## The records
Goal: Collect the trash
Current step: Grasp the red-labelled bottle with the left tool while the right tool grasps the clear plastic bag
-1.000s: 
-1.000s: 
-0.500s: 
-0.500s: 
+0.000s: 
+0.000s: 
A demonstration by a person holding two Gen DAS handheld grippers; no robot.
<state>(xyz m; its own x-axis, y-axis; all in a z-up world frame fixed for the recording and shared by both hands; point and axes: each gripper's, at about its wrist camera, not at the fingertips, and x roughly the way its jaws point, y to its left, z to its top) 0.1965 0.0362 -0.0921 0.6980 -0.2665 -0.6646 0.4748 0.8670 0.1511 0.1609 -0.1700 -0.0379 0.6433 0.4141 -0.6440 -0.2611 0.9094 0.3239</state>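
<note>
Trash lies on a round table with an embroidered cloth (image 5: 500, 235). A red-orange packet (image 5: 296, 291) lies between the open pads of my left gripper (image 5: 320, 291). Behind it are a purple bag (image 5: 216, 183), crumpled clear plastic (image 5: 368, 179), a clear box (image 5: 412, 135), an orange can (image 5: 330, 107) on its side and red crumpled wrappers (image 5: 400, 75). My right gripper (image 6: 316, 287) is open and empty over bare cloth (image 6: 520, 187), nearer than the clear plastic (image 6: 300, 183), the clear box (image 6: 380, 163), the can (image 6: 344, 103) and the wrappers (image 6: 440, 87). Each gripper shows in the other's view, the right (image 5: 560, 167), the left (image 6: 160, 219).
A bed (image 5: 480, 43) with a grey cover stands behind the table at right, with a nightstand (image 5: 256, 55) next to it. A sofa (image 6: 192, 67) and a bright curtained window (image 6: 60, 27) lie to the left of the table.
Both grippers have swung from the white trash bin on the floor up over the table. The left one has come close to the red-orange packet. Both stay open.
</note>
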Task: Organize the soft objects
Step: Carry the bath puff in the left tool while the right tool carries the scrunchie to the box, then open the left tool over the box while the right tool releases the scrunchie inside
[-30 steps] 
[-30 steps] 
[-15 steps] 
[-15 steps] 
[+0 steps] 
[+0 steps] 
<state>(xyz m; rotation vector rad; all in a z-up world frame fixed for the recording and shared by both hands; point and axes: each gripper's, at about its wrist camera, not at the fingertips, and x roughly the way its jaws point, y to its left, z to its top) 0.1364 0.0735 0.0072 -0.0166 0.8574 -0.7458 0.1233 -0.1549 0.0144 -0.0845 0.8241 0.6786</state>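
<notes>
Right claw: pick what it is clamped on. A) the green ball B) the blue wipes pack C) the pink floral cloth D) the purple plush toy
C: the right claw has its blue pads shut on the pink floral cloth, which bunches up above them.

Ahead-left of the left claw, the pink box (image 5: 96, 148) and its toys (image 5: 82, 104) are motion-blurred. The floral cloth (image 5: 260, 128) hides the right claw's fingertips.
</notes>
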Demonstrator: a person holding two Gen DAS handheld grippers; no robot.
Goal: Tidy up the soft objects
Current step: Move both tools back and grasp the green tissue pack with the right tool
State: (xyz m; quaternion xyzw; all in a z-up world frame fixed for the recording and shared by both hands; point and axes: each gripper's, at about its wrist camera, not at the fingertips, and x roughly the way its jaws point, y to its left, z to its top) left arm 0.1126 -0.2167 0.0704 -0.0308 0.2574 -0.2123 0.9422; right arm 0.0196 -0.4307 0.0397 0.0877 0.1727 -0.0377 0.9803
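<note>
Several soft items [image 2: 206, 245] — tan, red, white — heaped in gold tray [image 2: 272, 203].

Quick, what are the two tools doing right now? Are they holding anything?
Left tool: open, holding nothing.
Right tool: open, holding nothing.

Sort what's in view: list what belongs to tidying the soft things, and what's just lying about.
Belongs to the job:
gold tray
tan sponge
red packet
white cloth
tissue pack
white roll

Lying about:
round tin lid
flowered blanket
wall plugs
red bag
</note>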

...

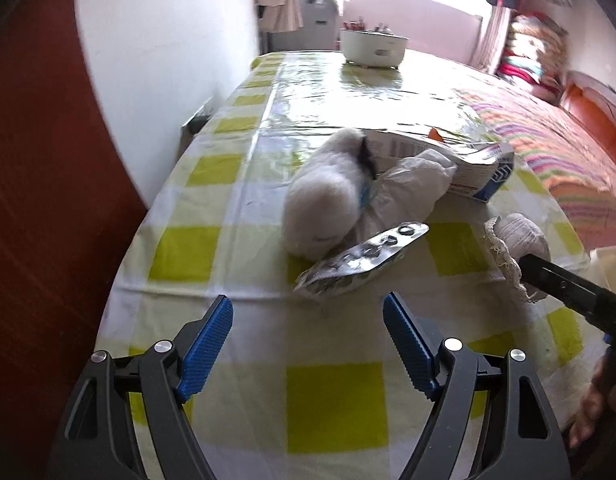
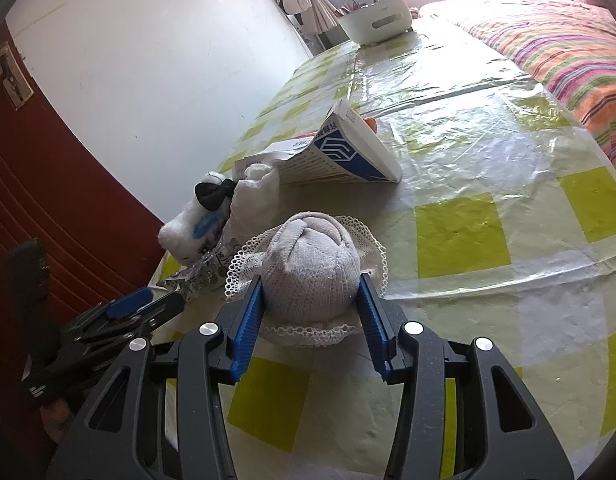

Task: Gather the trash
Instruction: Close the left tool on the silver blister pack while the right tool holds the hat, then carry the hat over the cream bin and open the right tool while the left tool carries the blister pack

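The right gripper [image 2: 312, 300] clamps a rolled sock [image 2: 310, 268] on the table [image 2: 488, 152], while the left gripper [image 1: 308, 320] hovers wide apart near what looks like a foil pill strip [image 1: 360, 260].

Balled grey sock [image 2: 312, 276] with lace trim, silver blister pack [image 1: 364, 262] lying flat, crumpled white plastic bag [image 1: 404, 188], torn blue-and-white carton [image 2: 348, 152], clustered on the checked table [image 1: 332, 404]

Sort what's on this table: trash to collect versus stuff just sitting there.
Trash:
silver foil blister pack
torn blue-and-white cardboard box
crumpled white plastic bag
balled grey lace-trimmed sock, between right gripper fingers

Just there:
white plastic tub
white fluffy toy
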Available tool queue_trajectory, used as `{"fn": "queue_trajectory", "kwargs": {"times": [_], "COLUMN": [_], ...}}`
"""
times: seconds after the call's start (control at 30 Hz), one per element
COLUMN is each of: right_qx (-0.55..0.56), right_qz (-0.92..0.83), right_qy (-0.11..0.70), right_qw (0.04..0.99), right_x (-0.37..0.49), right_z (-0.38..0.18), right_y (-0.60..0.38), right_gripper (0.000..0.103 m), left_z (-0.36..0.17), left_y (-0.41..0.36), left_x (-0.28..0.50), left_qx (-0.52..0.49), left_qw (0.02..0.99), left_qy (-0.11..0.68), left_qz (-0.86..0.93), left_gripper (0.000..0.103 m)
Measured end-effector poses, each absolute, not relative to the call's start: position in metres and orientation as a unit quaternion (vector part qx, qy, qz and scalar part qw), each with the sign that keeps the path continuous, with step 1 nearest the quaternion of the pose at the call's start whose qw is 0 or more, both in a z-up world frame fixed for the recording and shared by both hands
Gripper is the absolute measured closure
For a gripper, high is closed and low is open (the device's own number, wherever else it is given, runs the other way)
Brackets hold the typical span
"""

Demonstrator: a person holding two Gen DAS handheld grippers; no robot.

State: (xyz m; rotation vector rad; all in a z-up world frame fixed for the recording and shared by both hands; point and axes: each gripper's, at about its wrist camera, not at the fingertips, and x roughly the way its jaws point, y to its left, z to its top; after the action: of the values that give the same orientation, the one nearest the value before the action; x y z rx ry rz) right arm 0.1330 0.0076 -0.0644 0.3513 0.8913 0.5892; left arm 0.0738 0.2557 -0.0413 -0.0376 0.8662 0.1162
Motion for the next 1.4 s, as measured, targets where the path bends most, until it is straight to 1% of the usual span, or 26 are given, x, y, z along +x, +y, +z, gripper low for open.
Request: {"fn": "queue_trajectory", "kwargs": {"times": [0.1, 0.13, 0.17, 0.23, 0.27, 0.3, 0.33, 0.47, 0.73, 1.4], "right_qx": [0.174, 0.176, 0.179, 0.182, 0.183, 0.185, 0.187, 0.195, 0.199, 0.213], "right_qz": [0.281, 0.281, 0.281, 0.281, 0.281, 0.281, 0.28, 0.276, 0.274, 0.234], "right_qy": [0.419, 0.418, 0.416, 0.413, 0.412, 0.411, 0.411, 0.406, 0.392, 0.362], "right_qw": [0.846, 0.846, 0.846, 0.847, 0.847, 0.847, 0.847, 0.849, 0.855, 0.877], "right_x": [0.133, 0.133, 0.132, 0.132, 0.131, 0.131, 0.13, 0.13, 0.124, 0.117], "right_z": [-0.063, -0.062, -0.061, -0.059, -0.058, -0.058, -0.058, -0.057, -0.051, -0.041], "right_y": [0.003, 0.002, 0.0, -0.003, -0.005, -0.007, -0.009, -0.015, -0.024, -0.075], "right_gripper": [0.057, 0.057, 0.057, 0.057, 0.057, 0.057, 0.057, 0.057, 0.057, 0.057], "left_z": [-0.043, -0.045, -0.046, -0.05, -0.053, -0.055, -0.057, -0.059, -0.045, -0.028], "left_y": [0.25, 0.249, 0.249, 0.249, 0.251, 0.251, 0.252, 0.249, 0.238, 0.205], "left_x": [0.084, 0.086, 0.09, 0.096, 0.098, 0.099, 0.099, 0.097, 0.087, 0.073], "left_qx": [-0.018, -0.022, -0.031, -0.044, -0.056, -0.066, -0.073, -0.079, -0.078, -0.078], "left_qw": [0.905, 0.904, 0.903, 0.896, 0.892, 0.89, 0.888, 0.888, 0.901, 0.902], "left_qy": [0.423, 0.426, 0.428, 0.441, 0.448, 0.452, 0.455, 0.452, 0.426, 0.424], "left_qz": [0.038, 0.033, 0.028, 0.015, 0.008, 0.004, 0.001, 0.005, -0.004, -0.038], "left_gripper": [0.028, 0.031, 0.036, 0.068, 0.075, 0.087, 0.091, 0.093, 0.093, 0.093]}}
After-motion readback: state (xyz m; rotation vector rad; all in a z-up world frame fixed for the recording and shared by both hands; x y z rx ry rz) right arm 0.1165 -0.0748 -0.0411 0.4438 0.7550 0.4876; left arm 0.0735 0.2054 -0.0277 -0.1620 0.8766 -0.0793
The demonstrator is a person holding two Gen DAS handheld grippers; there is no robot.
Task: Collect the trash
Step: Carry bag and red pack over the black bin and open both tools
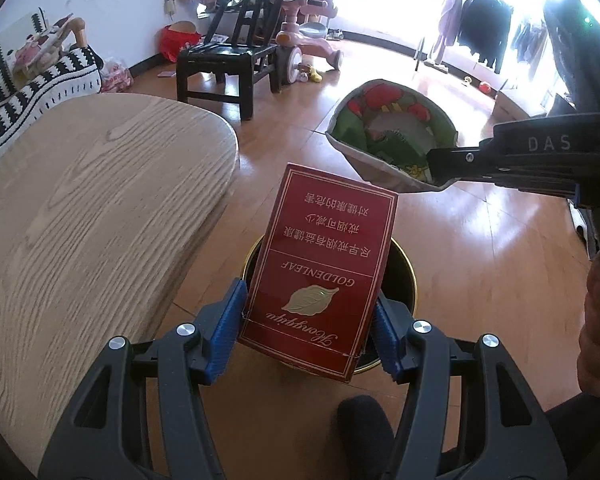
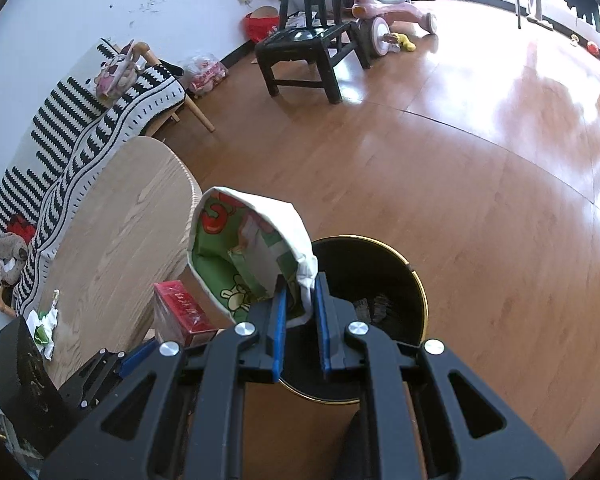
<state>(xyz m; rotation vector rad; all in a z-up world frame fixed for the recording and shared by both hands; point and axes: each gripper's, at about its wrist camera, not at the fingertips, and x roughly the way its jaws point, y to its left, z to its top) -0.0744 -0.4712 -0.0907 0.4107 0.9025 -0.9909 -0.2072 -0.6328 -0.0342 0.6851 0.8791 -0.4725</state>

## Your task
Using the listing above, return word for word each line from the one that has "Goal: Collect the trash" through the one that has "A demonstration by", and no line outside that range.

## Answer box
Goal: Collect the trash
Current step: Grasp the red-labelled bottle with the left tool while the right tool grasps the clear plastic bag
-1.000s: 
-1.000s: 
-0.500s: 
-0.500s: 
+0.000s: 
+0.000s: 
A demonstration by a person holding two Gen DAS handheld grippers; no robot.

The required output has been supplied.